• _TASK REQUIREMENTS_
Please give the lines below again exactly as they stand, from the one that contains "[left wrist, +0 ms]" up to and including the one that contains "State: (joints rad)", leaving all pictures out.

● ● ● ●

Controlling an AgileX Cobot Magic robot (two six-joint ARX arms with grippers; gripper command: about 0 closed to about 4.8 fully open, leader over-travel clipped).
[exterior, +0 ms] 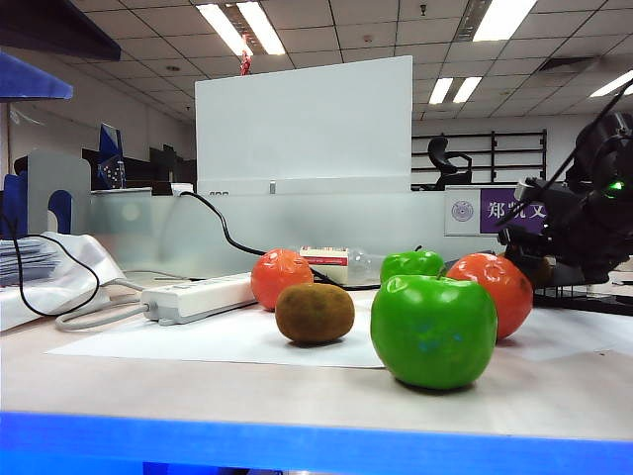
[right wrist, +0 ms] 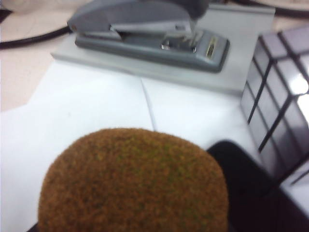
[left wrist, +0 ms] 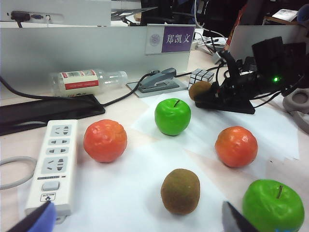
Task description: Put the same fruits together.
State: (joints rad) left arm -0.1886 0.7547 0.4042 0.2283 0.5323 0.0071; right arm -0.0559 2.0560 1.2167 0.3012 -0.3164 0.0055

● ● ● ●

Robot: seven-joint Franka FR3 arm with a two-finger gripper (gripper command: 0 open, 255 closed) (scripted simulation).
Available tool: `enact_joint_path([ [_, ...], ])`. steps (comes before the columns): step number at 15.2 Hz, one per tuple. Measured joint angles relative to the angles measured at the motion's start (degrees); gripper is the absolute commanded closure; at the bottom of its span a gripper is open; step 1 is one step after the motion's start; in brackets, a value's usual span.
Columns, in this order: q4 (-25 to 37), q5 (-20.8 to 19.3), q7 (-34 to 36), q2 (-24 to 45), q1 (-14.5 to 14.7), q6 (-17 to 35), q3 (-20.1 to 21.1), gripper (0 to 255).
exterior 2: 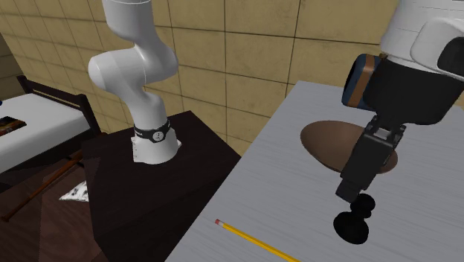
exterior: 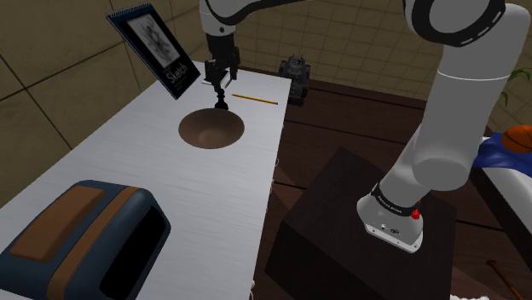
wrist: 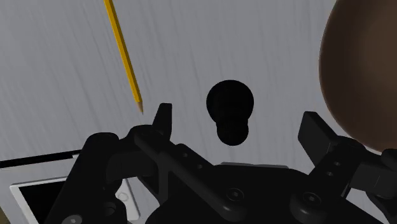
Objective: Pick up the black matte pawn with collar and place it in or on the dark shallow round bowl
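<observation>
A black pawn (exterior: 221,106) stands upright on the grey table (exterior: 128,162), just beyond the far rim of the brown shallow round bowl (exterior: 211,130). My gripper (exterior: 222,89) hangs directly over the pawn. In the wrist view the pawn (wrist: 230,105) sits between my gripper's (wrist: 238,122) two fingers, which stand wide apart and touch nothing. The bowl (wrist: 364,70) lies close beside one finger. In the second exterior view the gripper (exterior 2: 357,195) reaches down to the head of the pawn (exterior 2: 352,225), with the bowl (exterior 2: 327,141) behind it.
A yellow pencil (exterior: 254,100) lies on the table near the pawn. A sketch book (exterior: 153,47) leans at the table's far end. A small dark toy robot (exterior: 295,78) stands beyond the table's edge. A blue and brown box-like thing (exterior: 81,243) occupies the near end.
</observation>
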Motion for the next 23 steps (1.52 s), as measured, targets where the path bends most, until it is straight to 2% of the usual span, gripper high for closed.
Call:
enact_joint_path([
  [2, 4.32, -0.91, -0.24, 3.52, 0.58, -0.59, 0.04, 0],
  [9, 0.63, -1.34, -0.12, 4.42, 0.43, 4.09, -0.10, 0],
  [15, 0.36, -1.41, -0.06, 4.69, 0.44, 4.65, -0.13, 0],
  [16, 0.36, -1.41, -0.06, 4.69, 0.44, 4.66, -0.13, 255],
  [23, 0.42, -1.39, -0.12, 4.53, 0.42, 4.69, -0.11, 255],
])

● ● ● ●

• _FINISHED TASK_
[left wrist, +0 ms] 
Task description: Put the same fruits together.
State: (joints rad) left arm -0.1886 0.7547 0.4042 0.2283 0.5323 0.0071; right arm -0.0559 2.0560 1.2167 0.3012 -0.3164 0.0055

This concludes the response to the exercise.